16-05-2025
PHD against genocide and war: A Feyli woman's fight
Shafaq News/ Before she ever stepped into a lecture hall or drafted a thesis on water resources, Leqaa Jabar Kaki al-Diwali learned the cost of identity. She was only nine when Iraqi security forces raided her family's home in Baghdad. Her grandparents and three uncles were taken without warning. That morning marked the beginning of a life shaped by disappearance, displacement, and exile.
As Feyli Kurds—a Shiite minority long targeted under Baathist rule—her family was swept up in a campaign that cast them as traitors. Branded with accusations of 'foreign loyalty,' tens of thousands were stripped of citizenship and deported to Iran in the early 1980s. Leqaa would never see her grandparents again. They died far from the only home they had ever known.
Systemic Erasure
The persecution of Feyli Kurds spans decades. Under former Presidents Ahmed Hassan al-Bakr and Saddam Hussein, state violence escalated from harassment to full-scale deportation. By the early 1980s, nearly half a million Feylis had been forced across the border. Their homes, businesses, and documents were seized. An estimated 15,000 young men vanished into prisons or mass graves.

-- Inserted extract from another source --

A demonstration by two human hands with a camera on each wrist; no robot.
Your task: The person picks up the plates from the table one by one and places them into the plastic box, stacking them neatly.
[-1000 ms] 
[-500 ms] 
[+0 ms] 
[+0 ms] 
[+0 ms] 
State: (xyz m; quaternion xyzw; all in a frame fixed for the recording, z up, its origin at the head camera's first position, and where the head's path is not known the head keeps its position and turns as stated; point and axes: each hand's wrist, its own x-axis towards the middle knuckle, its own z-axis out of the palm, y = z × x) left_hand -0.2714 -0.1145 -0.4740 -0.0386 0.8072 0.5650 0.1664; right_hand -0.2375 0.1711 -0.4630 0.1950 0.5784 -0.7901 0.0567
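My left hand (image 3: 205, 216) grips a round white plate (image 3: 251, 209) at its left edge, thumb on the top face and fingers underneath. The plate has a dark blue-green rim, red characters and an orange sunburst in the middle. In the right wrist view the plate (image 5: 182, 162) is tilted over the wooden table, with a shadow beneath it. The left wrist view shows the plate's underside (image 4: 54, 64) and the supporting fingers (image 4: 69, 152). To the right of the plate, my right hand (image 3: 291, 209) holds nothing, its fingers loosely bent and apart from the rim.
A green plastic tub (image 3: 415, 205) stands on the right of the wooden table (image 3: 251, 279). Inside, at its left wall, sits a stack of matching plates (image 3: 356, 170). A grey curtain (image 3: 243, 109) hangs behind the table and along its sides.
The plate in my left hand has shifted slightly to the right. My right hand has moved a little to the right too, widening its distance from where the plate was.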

Despite this, the community had long contributed to Iraq's cultural and economic fabric. In Baghdad, Feylis worked in civil service, academia, and commerce—visibility that made them even more vulnerable.
In 2010, Iraq's High Criminal Court recognized the deportations as genocide. Parliament echoed that judgment a year later. Yet acknowledgment has yielded little in practice. Most survivors still await compensation, restitution, or meaningful engagement from state institutions.
From Exile to Academic Triumph
Leqaa's story mirrors that of her people—but she refused to let it end in loss. In May 2025, she earned a PhD in hydrology from the University of Damascus, defending a dissertation on water management in Erbil's Dashti Hawler Basin. The degree represented far more than academic achievement—it was a personal reclamation.
Her academic journey began in Baghdad, where she completed her undergraduate degree but was blocked from public-sector employment due to her background. She later worked within Iraq's Parliament and resumed her studies in 2012. A master's degree followed in 2019. In 2022, she applied to Damascus for doctoral research—and was accepted.
Then the war returned.
A Doctorate Amid Ruins
Syrian policy required her to live in-country during her program. Leqaa left her husband and children behind in Baghdad and moved to Damascus. Months later, a major offensive collapsed the regime, turning the capital into a battlefield.
With flights canceled and roads perilous, she traveled back and forth overland—through al-Bukamal and Deir ez-Zor—crossing combat zones by bus and sometimes on foot. 'There were times I came under bombardment,' she told Shafaq News. 'But I had no choice. I kept going.'
When Damascus fell in December 2024, she fled west with other civilians. Bombs rained down as they pushed toward the Lebanese border. 'We dropped to the ground, ran, then dropped again,' Leqaa recalled. 'We did whatever it took to survive.'
After 36 hours at the border, she reached Lebanon and eventually returned to Iraq. But her dissertation remained behind. The university refused to transfer her file, and Iraqi institutions were powerless to help. If she wanted her PhD, she had to go back—alone.
The Last Ascent
In early 2025, she reentered Syria and rented a modest apartment near the university. For three months, she lived in near-complete isolation. She stepped out only when absolutely necessary, avoiding checkpoints and combat. 'It was dangerous, but I didn't want to endanger anyone else,' Leqaa affirmed.
In May, she defended her thesis. Despite the chaos, despite the violence, despite the years lost to war and statelessness, Leqaa passed with distinction.